Meridian Design Doc 5: IE Smart Contract
TODO
- : How to handle disputes?
- → manual resolution
- future: let people pay for claims
Introduction
MERidian stands for Measure, Evaluate, Reward, the three steps of the impact evaluator framework. The Meridian project aims to create an impact evaluator for “off-chain” networks. I.e. a network of nodes that do not maintain a shared ledger or blockchain of transactions.
This doc proposes a framework and model for Meridian that will cater initially for both the Saturn payouts system and the SPARK Station module. For a bonus point, it should be able to cater for any Station module.

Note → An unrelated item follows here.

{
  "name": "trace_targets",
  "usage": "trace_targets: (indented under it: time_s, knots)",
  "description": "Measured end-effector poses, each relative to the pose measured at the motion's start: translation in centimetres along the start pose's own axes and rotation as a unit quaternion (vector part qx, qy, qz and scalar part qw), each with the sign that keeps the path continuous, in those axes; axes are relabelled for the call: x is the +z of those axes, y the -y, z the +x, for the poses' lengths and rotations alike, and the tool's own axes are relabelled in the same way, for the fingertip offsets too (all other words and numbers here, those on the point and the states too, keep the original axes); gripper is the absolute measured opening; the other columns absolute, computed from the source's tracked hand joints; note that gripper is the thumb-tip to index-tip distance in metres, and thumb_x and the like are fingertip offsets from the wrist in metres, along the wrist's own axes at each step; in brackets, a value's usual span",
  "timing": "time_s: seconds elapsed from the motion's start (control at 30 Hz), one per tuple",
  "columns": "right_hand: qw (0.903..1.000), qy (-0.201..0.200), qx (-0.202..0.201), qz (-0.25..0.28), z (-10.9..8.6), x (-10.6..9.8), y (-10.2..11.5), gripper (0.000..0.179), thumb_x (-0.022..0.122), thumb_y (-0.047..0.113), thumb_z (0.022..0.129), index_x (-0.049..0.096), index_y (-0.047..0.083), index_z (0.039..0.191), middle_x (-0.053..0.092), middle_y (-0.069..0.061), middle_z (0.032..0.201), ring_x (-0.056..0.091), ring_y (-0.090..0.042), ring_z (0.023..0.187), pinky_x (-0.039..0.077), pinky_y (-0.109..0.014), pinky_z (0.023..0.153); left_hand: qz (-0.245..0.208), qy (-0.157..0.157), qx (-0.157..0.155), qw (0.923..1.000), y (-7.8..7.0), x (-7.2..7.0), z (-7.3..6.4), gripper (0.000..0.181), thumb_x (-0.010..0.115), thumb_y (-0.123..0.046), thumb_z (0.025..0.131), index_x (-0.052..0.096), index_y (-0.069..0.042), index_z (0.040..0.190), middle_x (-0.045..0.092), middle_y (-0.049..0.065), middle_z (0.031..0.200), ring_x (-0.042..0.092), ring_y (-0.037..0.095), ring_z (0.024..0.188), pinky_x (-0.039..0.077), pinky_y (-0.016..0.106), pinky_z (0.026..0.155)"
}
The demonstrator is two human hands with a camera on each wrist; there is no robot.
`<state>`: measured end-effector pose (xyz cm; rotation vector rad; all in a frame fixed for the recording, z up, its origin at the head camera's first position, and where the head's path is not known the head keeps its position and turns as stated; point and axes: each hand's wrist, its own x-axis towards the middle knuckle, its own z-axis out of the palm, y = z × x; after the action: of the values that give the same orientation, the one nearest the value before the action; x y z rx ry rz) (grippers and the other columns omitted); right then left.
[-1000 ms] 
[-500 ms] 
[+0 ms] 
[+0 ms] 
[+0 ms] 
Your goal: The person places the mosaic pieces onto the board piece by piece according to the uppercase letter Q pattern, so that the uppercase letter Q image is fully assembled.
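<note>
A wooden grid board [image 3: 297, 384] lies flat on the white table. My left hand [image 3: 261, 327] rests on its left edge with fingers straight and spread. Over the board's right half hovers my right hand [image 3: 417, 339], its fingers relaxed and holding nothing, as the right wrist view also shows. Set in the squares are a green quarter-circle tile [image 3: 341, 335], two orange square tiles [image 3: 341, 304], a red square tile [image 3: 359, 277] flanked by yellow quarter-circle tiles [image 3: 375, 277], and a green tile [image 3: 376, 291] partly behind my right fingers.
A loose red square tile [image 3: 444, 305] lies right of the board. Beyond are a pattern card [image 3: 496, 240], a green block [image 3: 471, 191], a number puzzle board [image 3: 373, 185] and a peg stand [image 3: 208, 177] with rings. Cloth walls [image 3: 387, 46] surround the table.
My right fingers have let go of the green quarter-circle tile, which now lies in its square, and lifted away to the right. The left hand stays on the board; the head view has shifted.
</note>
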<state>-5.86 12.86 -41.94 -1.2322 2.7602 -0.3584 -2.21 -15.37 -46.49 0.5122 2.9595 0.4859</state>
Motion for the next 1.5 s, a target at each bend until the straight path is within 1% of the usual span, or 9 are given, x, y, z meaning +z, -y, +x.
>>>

We believe that trying to generalise beyond these few use cases at this point may be counterproductive.
We will structure this design doc based on the three steps of an Impact Evaluator (IE), measure, evaluate and reward.
Challenges for this Meridian design document
There needs to be a smart contract that acts as the central entity for the impact evaluator. It is the one that runs the epoch loop and orchestrates the work, then performed by either other smart contracts or centralized services. Its mode of operation should be modelled close to the block reward mechanism.
The orchestrator smart contract should:
- receive funds
- control epochs
- trigger collecting measurements
- trigger the evaluation
- trigger the payout of reward
Tasking and measurement
Depending on whether tasking is seen as part of measure, it could stay in the centralized orchestrator (for now), and at a later point be moved to the IE smart contract. This document is going to chart both paths:
- IE smart contract without tasking
- IE smart contract with tasking
Quoting :
imo if tasking is independent of rewards, then tasking should not be part of the IE
However, for SPARK seems like there should be a mechanism for station operators to verify that the tasking was indeed done equally amongst all nodes.
Overview
TODO:
- I've removed membership from this contract, as it can be deducted from the measures submitted. Is that ok?
- Pros
- Simpler
- Less gas
- Tasking doesn't need memberships here
- Cons
- No explicit membership management
- Pros
- Both the measure service and random peers need to be able to submit measures. What is a way of addressing measures that works for both?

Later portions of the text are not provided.